Pitfalls and compiler errors
Async Rust has sharp edges. The compiler catches many mistakes, but some require understanding the model.
Blocking the runtime. The cardinal sin of async is calling a synchronous function that blocks. If you call std::thread::sleep inside an async function, you freeze the entire thread. The runtime can't poll other tasks. Your concurrency collapses. Always use async equivalents like tokio::time::sleep. If you must call a blocking function, offload it to a thread pool using tokio::task::spawn_blocking.
The Send trait. Futures often need to be Send to move across threads. The Send trait means a value can be transferred to another thread safely. If you hold a Rc inside a future, it won't be Send. Rc uses reference counting that isn't thread-safe. The compiler rejects this with E0277 (trait bound not satisfied). Use Arc instead. Arc provides atomic reference counting that works across threads.
Locks and awaits. Never .await while holding a std::sync::Mutex. You hold the lock, you yield the thread, the runtime moves the task to another thread, and you try to lock again. This can deadlock or cause starvation. Use tokio::sync::Mutex if you need to share state across tasks and the lock might be held across an .await point. tokio::sync::Mutex releases the lock when you yield and reacquires it when you resume.

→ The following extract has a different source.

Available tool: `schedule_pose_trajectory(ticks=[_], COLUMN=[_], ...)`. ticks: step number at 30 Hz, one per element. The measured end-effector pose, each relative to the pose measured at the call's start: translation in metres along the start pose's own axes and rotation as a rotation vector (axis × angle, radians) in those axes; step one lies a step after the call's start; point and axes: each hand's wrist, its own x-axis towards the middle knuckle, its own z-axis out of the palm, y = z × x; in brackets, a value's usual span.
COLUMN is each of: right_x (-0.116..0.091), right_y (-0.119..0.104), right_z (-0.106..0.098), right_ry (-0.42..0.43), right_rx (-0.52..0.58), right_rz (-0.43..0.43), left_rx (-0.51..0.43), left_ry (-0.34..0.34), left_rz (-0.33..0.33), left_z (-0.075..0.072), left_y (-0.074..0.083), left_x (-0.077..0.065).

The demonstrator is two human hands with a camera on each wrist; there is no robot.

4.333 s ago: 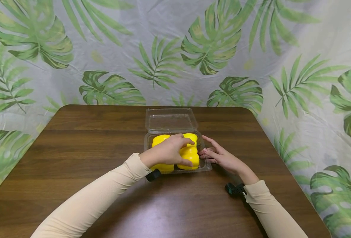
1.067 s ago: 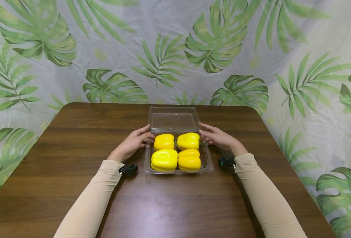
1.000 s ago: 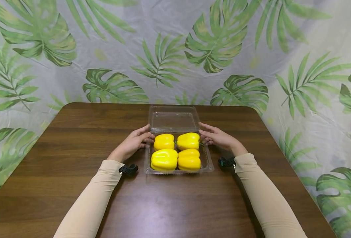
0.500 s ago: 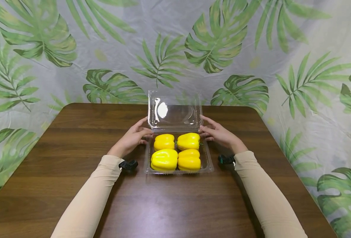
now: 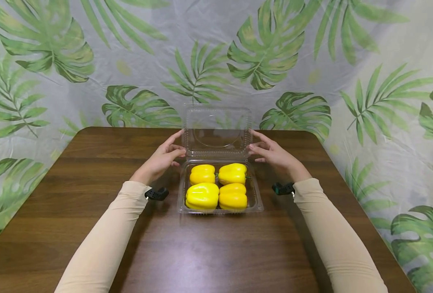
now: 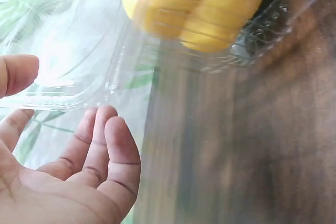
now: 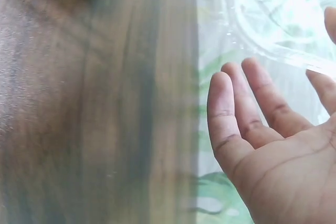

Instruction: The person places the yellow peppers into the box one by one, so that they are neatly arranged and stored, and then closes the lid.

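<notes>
A clear plastic clamshell box (image 5: 257, 199) stands with its lid (image 5: 218, 132) upright behind it. Inside are yellow bell peppers (image 5: 202, 196) in two rows. At the lid's left side, my left hand (image 5: 157, 160) touches the edge with its straight index finger, the thumb tip just in front. My right hand (image 5: 280, 158) mirrors it at the right side, index fingertip at the edge. Close up in the left wrist view, the lid's rim passes between thumb and index finger, other fingers (image 6: 123, 145) extended below. The right wrist view shows similarly extended fingers (image 7: 223, 103) by the rim.
The box rests on a brown wooden table (image 5: 209, 252). A leaf-patterned cloth (image 5: 209, 61) hangs behind the far table edge and along the right side. Black wrist straps (image 5: 157, 193) sit below both hands.
The left hand has left the peppers for the box's left side. The lid, tilted back a second ago, has swung up to upright as both hands moved up with it.
</notes>
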Motion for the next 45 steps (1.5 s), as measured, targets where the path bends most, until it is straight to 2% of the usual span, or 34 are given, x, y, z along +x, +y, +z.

Lifetimes in async. Async functions usually require 'static bounds for spawned tasks. If you spawn a task that borrows local data, the data might be dropped before the task finishes. The compiler enforces this. You can't hold references across .await points unless the references are valid for the entire duration of the future. This is why async code often boxes data or uses Arc to manage ownership.
Convention aside: The community convention is to use Rc::clone(&data) instead of data.clone() when cloning an Rc. Both compile and work. The explicit form signals to readers that you're cloning the reference, not the underlying data. It prevents confusion with deep clones.
Decision matrix
Use async/await for I/O-bound workloads where you need to handle thousands of concurrent connections with low memory overhead. Use threads for CPU-bound tasks where the work involves heavy computation and doesn't block on external resources. Use tokio::spawn when you need to detach a task and let it run independently without waiting for the result. Use tokio::join! when you need to run multiple tasks concurrently and wait for all of them to finish before proceeding. Use std::sync::Mutex for protecting shared state within a single thread or when the critical section is tiny and never involves .await. Use tokio::sync::Mutex when you must share state across tasks and the lock might be held across an .await point. Use Arc<T> for shared ownership in async code that crosses thread boundaries. Use Rc<T> only for single-threaded async code where thread safety is impossible or unnecessary.